Late that night Kadar actually got Stavenger on the phone. If I can’t sleep, Kadar told himself, why should he?
But Stavenger didn’t seem to be sleeping. His image came up immediately on the smart wall of Kadar’s quarters. Stavenger was sitting at a desk in his own quarters, wide awake.
“Dr Kadar,” Doug said as soon as he recognized his caller’s face.
“I’m sorry to call so late—”
“It doesn’t matter. I was just going over our inventories of supplies.”
“My satellite is ready for launch,” Kadar said. “All I need is your approval and—”
“With all due respect, Professor Kadar, the
re’s no chance in hell of your getting your satellite launched until this crisis with the Peacekeepers is resolved.”

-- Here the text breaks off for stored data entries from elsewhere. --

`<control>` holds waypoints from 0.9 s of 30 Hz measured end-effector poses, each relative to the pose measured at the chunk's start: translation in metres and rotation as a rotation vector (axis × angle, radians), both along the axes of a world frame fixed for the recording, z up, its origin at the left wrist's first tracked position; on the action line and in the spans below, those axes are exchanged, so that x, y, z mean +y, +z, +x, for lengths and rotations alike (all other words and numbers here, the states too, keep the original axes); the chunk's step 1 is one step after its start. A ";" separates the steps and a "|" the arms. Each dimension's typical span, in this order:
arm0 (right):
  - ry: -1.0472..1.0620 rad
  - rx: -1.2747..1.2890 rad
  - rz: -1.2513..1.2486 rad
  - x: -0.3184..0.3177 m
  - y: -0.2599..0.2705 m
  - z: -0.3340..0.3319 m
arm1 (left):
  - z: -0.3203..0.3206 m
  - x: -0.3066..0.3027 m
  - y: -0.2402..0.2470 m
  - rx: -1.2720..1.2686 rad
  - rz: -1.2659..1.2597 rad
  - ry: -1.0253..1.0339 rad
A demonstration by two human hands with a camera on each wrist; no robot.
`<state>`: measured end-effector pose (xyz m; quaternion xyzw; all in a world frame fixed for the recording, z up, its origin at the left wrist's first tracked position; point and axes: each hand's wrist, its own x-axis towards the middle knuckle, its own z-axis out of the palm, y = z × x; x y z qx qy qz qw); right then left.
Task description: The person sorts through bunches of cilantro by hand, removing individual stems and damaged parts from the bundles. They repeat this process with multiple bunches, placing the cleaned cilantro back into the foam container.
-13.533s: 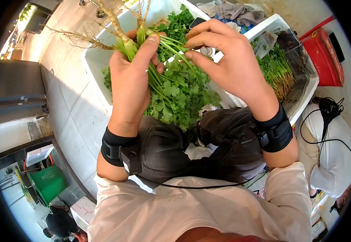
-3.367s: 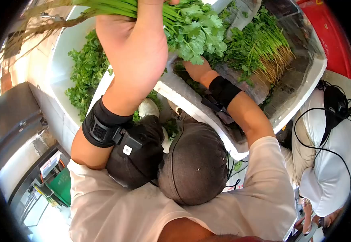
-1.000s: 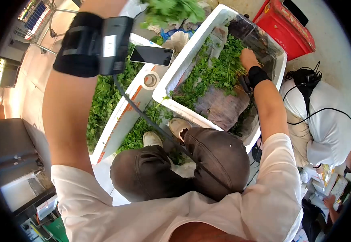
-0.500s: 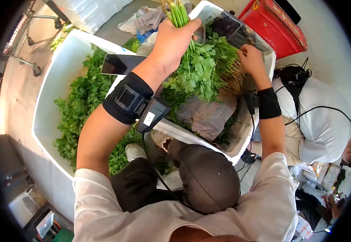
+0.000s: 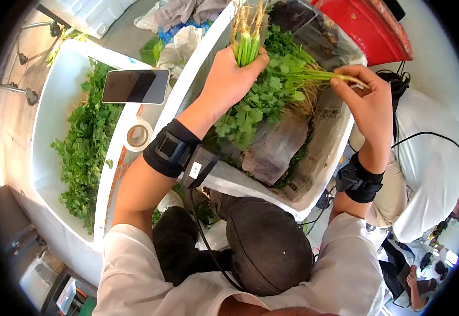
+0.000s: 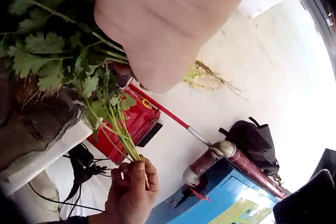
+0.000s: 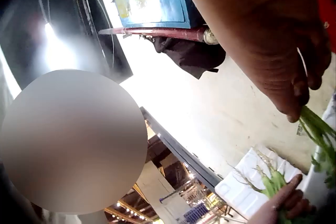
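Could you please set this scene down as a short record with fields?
Left hand: grips thick bunch of leafy green herbs, pale roots outward
Right hand: pinches a few slender green stems
Right box: open white foam box, herbs inside
Left box: open white foam box, leafy greens inside
On left box's edge: flat dark-screened phone, round pale tape roll
Beside right box: red boxy container

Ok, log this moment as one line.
left hand: grips herb bunch | right hand: pinches thin stems | phone: on rim of white box
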<state>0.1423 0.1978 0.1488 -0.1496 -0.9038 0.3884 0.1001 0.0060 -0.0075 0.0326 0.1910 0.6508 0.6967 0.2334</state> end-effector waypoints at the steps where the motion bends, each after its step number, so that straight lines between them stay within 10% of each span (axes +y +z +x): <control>1: -0.048 0.085 -0.108 -0.004 -0.008 -0.001 | 0.000 -0.002 -0.001 0.043 -0.034 -0.026; 10: 0.000 0.433 -0.516 0.003 -0.104 -0.026 | 0.004 -0.016 0.003 -0.377 0.043 -0.424; 27: 0.178 0.271 -0.551 -0.024 -0.143 -0.032 | 0.019 -0.002 -0.021 -0.165 -0.056 -0.138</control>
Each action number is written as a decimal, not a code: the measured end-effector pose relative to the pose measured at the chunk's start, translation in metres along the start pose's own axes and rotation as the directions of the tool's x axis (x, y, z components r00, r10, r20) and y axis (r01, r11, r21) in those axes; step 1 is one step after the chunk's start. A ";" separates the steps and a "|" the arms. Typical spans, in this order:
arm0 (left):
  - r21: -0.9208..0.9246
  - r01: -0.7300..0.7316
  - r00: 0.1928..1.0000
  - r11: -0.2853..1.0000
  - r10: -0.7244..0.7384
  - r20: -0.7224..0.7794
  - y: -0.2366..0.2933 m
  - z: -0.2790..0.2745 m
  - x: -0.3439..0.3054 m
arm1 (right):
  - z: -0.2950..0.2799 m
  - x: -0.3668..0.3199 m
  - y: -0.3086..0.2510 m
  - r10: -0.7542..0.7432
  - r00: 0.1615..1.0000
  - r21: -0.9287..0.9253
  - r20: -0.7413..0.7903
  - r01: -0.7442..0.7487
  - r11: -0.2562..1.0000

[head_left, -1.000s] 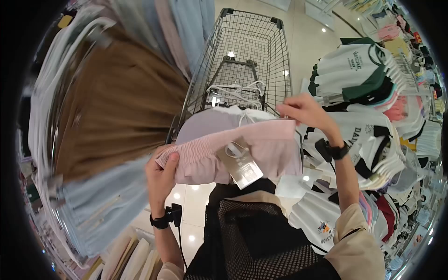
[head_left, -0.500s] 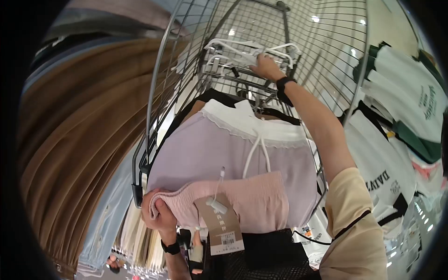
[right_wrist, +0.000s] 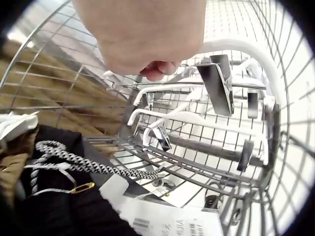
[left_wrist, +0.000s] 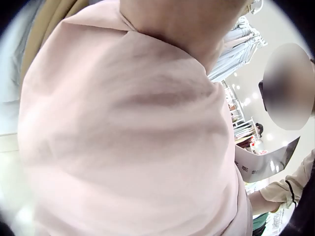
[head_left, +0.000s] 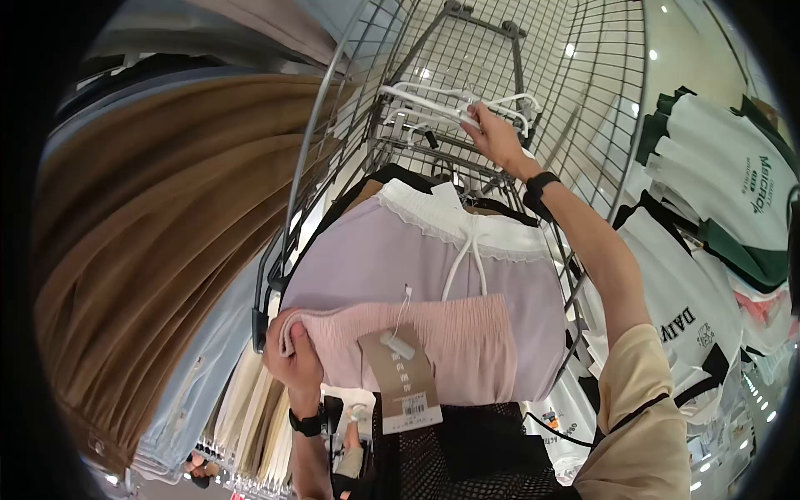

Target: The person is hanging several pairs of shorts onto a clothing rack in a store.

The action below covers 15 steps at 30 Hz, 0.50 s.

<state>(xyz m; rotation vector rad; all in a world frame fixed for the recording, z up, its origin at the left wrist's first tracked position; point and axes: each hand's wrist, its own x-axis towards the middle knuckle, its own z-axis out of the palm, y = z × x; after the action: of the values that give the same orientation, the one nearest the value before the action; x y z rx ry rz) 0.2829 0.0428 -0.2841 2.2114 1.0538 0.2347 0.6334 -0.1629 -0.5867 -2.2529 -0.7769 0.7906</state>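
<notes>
My left hand [head_left: 293, 360] grips one end of the gathered waistband of a pink garment [head_left: 467, 350], with the thumb on top. From that waistband hangs a brown and white price tag [head_left: 402, 379]. The pink cloth [left_wrist: 133, 132] fills most of the left wrist view. Reaching into the shopping cart [head_left: 310, 142], my right hand [head_left: 497, 137] holds a white clip hanger [head_left: 425, 102] by its middle. The hanger's dark clip [right_wrist: 216, 88] shows below that hand in the right wrist view. Other white hangers [right_wrist: 197, 118] lie underneath. Lilac shorts [head_left: 358, 250] with a white drawstring waistband lie behind the pink garment.
Brown trousers [head_left: 167, 192] hang on a rack close to the cart's left side. White printed tops [head_left: 708, 167] hang on the right. Black clothing [right_wrist: 59, 177] with a patterned cord lies in the cart. Another person [left_wrist: 290, 93] stands at the right edge of the left wrist view.
My right hand has left the pink garment's right end and gone forward to the hangers, taking hold of one. My left hand keeps its grip, and the head view is nearer the cart.
</notes>
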 end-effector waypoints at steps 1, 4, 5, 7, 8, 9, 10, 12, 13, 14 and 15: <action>-0.007 0.002 1.000 1.000 -0.002 0.015 0.002 -0.002 0.002 | -0.013 -0.006 -0.012 -0.036 0.999 -0.031 0.020 0.036 0.999; -0.111 -0.041 0.999 0.993 0.041 0.003 0.000 -0.002 0.000 | -0.052 -0.031 -0.054 -0.094 0.996 0.056 -0.004 0.094 0.994; -0.158 -0.060 0.998 0.986 0.060 -0.001 0.000 -0.003 0.001 | -0.068 -0.043 -0.071 -0.103 0.995 0.075 0.005 0.102 0.992; -0.211 -0.047 0.997 0.976 0.058 0.046 0.001 -0.010 0.001 | -0.102 -0.073 -0.107 -0.120 0.993 0.098 0.016 0.118 0.988; -0.274 -0.124 0.986 0.954 0.149 0.072 -0.005 -0.016 0.005 | -0.117 -0.092 -0.128 -0.132 0.991 0.103 0.018 0.129 0.986; -0.336 -0.199 0.966 0.921 0.242 0.092 -0.011 -0.021 0.008 | -0.131 -0.114 -0.151 -0.142 0.990 0.107 0.021 0.139 0.984; -0.406 -0.257 0.949 0.877 0.309 0.069 -0.011 -0.028 0.008 | -0.143 -0.140 -0.177 -0.141 0.989 0.168 0.043 0.132 0.977; -0.531 -0.363 0.902 0.766 0.431 0.004 -0.004 -0.049 -0.004 | -0.165 -0.200 -0.235 -0.146 0.984 0.284 0.098 0.113 0.952; -0.618 -0.332 0.907 0.712 0.422 -0.001 0.003 -0.065 -0.017 | -0.174 -0.234 -0.269 -0.076 0.983 0.329 0.167 0.017 0.944; -0.697 -0.308 0.907 0.647 0.422 -0.009 0.011 -0.083 -0.029 | -0.180 -0.265 -0.300 -0.015 0.973 0.368 0.232 -0.073 0.927; -0.766 -0.280 0.906 0.579 0.424 -0.011 0.018 -0.103 -0.042 | -0.181 -0.293 -0.328 -0.068 0.965 0.413 0.252 -0.043 0.910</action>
<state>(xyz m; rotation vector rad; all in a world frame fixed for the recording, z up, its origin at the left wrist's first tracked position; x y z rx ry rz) 0.2229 0.0537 -0.1893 1.5802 0.2765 0.5406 0.4655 -0.2202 -0.1459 -1.7814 -0.6634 1.1467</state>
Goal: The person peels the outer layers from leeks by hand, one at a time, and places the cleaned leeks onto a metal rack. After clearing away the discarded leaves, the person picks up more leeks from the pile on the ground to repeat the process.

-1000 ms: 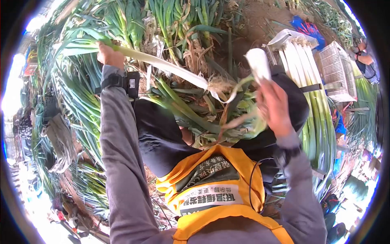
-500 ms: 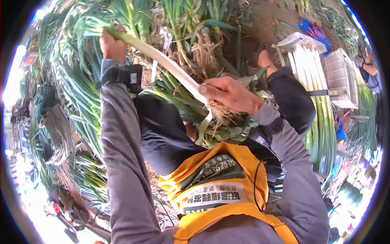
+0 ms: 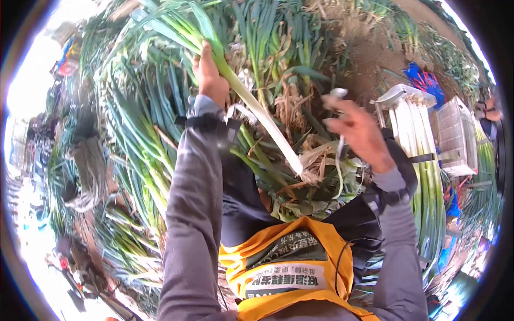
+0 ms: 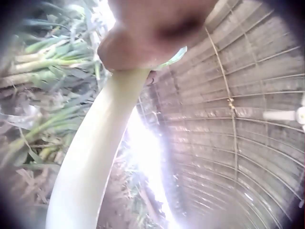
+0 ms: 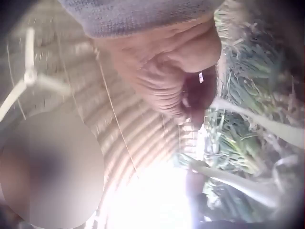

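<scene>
My left hand [image 3: 211, 77] grips a leek [image 3: 262, 115] around its green part, leaves fanning out above the fist. The white shaft slants down to the right, ending in a root tuft [image 3: 309, 176] over the leaf litter. In the left wrist view the pale shaft [image 4: 93, 152] runs down from the fist. To the right of the leek my right hand [image 3: 361, 134], blurred, pinches a pale strip of leek skin [image 3: 340, 152] that hangs below its fingers. In the right wrist view this strip [image 5: 262, 119] stretches away from the fingers, apart from the leek [image 5: 243, 186].
Unpeeled leeks [image 3: 134, 134] are heaped at the left, with more bunches [image 3: 267, 43] in front. At the right, a rack [image 3: 404, 96] holds cleaned white leeks beside a pale plastic crate [image 3: 458, 136]. Another person's arm [image 3: 490, 109] shows at the far right edge.
The right hand went from a stripped piece at the right to the leek's root end, then back right with a pale strip. The left hand and leek shifted right within the view.
</scene>
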`<state>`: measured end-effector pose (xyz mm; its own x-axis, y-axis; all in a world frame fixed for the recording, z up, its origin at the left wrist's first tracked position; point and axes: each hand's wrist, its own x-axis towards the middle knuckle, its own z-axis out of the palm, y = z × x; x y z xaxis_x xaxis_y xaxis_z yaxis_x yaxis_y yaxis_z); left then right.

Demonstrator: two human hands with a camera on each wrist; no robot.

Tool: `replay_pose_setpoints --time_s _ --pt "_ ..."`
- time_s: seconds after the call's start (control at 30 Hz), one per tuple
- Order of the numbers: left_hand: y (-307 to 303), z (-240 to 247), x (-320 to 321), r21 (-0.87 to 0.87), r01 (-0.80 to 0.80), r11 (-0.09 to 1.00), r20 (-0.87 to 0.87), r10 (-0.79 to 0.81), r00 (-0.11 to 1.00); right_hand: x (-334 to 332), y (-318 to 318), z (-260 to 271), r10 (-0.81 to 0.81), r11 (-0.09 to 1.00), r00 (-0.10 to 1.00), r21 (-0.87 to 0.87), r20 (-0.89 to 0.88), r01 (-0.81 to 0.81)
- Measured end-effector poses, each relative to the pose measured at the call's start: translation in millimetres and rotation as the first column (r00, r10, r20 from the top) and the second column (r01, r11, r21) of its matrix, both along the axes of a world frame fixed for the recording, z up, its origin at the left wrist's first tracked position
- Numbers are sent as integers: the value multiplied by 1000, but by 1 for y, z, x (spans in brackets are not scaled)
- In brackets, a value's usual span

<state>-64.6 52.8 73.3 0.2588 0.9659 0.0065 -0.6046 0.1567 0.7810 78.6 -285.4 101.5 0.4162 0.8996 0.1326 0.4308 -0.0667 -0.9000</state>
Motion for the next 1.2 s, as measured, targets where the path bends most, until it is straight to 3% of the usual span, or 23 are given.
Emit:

“It’s only one small rocket. They’ll see that it’s going into a lunar orbit.”
“I’m not going to debate the point, Professor. No launch.”
“You’re standing in the way of science!”
Wearily, Doug replied, “Maybe I am. It can’t be helped. If it’s any consolation, there are a lot of other frustrated people in the base right now. We’ve got a whole troupe of ballet dancers here who can’t return Earthside until this mess is resolved.”
Ballet dancers did not assuage Kadar’s feelings. But as he sat amidst his monitoring screens, admiring the drawings of what would someday be the Kadar Observatory on the far side of the Moon, he suddenly realized that frustrated ballet dancers might be more appreciative of his predicament than the management of Moonbase.
Ballet dancers. Kadar pulled himself up from his console chair and headed for his quarters. A shower, a shave, some clean clothes—if I must spend this crisis in frustration, perhaps there is a charming ballerina or two who can understand me and offer consolation.
TOUCHDOWN MINUS 9 HOURS 45 MINUTES
“I’ve never felt so frustrated in my whole life!” Joanna slapped her palm against the ornate little table that stood at the end of her couch.
Startled, Lev Brudnoy looked across the room at her.
“No one answers my calls,” Joanna complained. “No one even acknowledges that they’ve received my calls! It’s like shouting into a deep, dark mine shaft!”
Brudnoy turned off the wall display he had been studying, got up from his chair and went to sit beside his wife.
“Faure’s people are in control of the commsats,” he said gently. “Most probably they are not letting your messages get through to Earth.”
“But I’ve beamed calls directly to the World Court in The Hague. I’ve even had our own people in Savannah relay my messages to Holland. No response. Not even a flicker.”